Ülkelerin ozon tabakasına zarar veren kimyasalların kullanımını azaltmayı kabul etmesinden otuz yıl sonra, olduğuna dair ümit verici işaretler ozon olacak tamamen iyileşmek2060’larda ortaya çıktı. Ama henüz ormandan çıkmadık. A çalışmak Nature Geoscience’da bu ay yayınlanan rapor, tehlikeli gazlardan kaynaklanan emisyonların1980’lerde yasaklanan seslerin sayısı bugün gerçekten artıyor ve bunun sadece ozon tabakası için değil, sonuçları da var. ama iklim değişikliği için de. Daha da endişe verici bir şekilde, bu emisyonların bazılarının sürünerek artmasına tam olarak neyin neden olduğundan emin değiliz.
Ozon tabakasına zarar veren kirleticiler grubuna kloroflorokarbonlar veya CFC’ler denir ve bunlar önceden soğutucu akışkanlarda, klimalarda, aerosol kutularında ve diğer uygulamalarda yaygın olarak kullanılır. 1980’lerin sonunda yürürlüğe giren uluslararası bir anlaşma olan Montreal Protokolü, ülkeleri bu CFC’lerin kullanımını aşamalı olarak kaldırmaya çağırdı. Protokol, çetrefilli ve küresel bir çevre sorununu ele almada büyük ölçüde tarihi bir başarı olarak kabul ediliyor.
Araştırmacılar, CFC emisyonlarının küresel durumunu ele almak için “CFC’lerin atmosferik ölçümlerini ve gazların dünya çapında nasıl hareket ettiğine dair bir model” kullandılar. Atmosfer İdaresi, Earther’e bir e-postada söyledi. CFC ölçümleri dünyanın dört bir yanındaki istasyonlardan toplanmıştır.
Çalışma, beş farklı CFC türünden kaynaklanan emisyonların arttığını buldu. Bu CFC’lerden üçünün açıklanabilir bir nedeni vardır: Montreal Protokolü’nde bazı Büyük ölçüde CFC’lerin yerini almak için kullanılan kimyasallar olan bazı hidroflorokarbonların (HFC’ler) üretimindeki CFC emisyonları. HFC’ler ozon tabakasına çok fazla etki etmese de güçlü sera gazıdır.es, küresel ısınma için endişe verici sonuçlarla. (Biden yönetimi, sonunda Eylül ayında HFC kullanımını aşamalı olarak kaldıracak olan Montreal Protokolü’nde yapılacak küresel bir değişikliğe imza attı.)

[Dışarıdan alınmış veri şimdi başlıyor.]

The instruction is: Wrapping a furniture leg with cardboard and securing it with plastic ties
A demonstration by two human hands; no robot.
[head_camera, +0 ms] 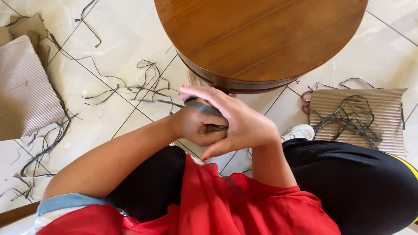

Western ve ekibi tarafından yapılan araştırma, emisyonları belirli bir bölge veya fabrikaya somut olarak sabitleyemiyor; ancak bazı tahminlerde bulunabiliriz. Çin, tarihsel olarak dünyanın en büyük HFC üreticisi olmuştur. InsideClimate Haberleri Olarak bildirildiÇin dışında, HFC’lerin en büyük üreticisi yan ürünleri çalışma tarafından takip edilen Louisiana’da bulunan bir Honeywell fabrikasıdır.
Çalışmadaki bazı kimyasallar hakkında tahminde bulunabilsek de, ölçülen diğer iki CFC garip bir şekilde bir muamma. Kimyasalların hiçbiri herhangi bir kullanım için onaylanmamıştır ve bir dizi endüstriyel işlemle bağlantılı olmaları mümkün olsa da, kimya endüstrisi ile daha fazla çalışma ve istişare yapılması gerekir. vardır gerekli.
“Aslında hiçbir fikrimiz yok” dedi Western’in ortak yazarı, Dübendorf’taki İsviçre Federal Malzeme Bilimi ve Teknolojisi Laboratuvarlarında atmosferik kimyager olan Martin Vollmer, sırasında Bir basın toplantısı geçen ay. “Hiçbir kimyasal işlemin nerede olduğunu bilmiyoruz. [these chemicals] yan ürün olarak ortaya çıkacaktır.”
Bu kimyasalların yükselişi sadece Montreal Protokolü’nün etkinliği ile ilgili değildir. ama aynı zamanda iklim değişikliği için. Western, “CFC’ler, küresel ısınma potansiyelleri CO2’den binlerce kat daha fazla olan güçlü sera gazlarıdır” dedi. “2020’deki emisyonlar bu beş CFC’ler, İsviçre gibi bir ülkenin CO2 emisyonları ile aşağı yukarı aynı.”
Tespit edilen CFC emisyon seviyeleri, Montreal Protokolü öncesi seviyelere kıyasla nispeten küçük olabilir, ancak yine de neler olup bittiğinin farkında olmak iyidir.
Western, “Başkalarının bu emisyonlardan haberdar olması için erken bir uyarı vermeyi umuyoruz” dedi.